■ **Assignment**
An exact transcription of all the data is required.

++++++++++++++++++++

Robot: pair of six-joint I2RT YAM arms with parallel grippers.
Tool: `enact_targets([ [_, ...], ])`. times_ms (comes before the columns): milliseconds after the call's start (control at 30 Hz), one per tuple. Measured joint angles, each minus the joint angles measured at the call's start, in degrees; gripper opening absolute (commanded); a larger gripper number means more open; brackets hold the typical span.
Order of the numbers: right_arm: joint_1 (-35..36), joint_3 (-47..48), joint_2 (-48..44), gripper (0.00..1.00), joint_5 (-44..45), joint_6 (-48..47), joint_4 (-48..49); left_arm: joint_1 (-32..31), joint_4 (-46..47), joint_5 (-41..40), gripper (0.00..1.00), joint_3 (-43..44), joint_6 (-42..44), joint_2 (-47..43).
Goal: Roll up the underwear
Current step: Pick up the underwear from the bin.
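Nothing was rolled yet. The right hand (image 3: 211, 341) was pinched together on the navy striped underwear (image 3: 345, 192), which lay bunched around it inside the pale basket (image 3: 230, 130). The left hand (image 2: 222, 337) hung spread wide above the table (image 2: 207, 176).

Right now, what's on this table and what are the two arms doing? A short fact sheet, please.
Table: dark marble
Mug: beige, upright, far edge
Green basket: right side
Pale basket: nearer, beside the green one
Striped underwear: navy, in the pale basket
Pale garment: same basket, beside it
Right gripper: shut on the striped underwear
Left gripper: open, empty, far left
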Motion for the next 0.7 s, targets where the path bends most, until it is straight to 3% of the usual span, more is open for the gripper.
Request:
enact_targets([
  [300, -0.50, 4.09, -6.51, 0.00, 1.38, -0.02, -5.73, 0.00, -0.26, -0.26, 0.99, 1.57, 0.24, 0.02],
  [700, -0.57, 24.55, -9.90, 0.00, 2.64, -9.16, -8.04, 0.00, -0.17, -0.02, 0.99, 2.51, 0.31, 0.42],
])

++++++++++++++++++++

■ **Task solution**
Robot: pair of six-joint I2RT YAM arms with parallel grippers.
Tool: `enact_targets([ [_, ...], ])`. times_ms (comes before the columns): milliseconds after the call's start (control at 30 Hz), one per tuple. Measured joint angles, each minus the joint angles measured at the call's start, in degrees; gripper opening absolute (commanded); a larger gripper number means more open; brackets hold the typical span.
Order of the numbers: right_arm: joint_1 (-35..36), joint_3 (-47..48), joint_2 (-48..44), gripper (0.00..1.00), joint_5 (-44..45), joint_6 (-48..47), joint_4 (-48..49); left_arm: joint_1 (-32..31), joint_4 (-46..47), joint_5 (-41..40), gripper (0.00..1.00), joint_3 (-43..44), joint_6 (-42..44), joint_2 (-47..43).
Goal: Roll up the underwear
Current step: Pick up the underwear from the bin.
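Nothing was rolled yet. The right hand (image 3: 211, 341) was pinched together on the navy striped underwear (image 3: 345, 192), which lay bunched around it inside the pale basket (image 3: 230, 130). The left hand (image 2: 222, 337) hung spread wide above the table (image 2: 207, 176).

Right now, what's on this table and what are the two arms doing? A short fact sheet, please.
Table: dark marble
Mug: beige, upright, far edge
Green basket: right side
Pale basket: nearer, beside the green one
Striped underwear: navy, in the pale basket
Pale garment: same basket, beside it
Right gripper: shut on the striped underwear
Left gripper: open, empty, far left
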Motion for the next 0.7 s, targets where the path bends most, until it is straight to 3% of the usual span, more is open for the gripper.
Request:
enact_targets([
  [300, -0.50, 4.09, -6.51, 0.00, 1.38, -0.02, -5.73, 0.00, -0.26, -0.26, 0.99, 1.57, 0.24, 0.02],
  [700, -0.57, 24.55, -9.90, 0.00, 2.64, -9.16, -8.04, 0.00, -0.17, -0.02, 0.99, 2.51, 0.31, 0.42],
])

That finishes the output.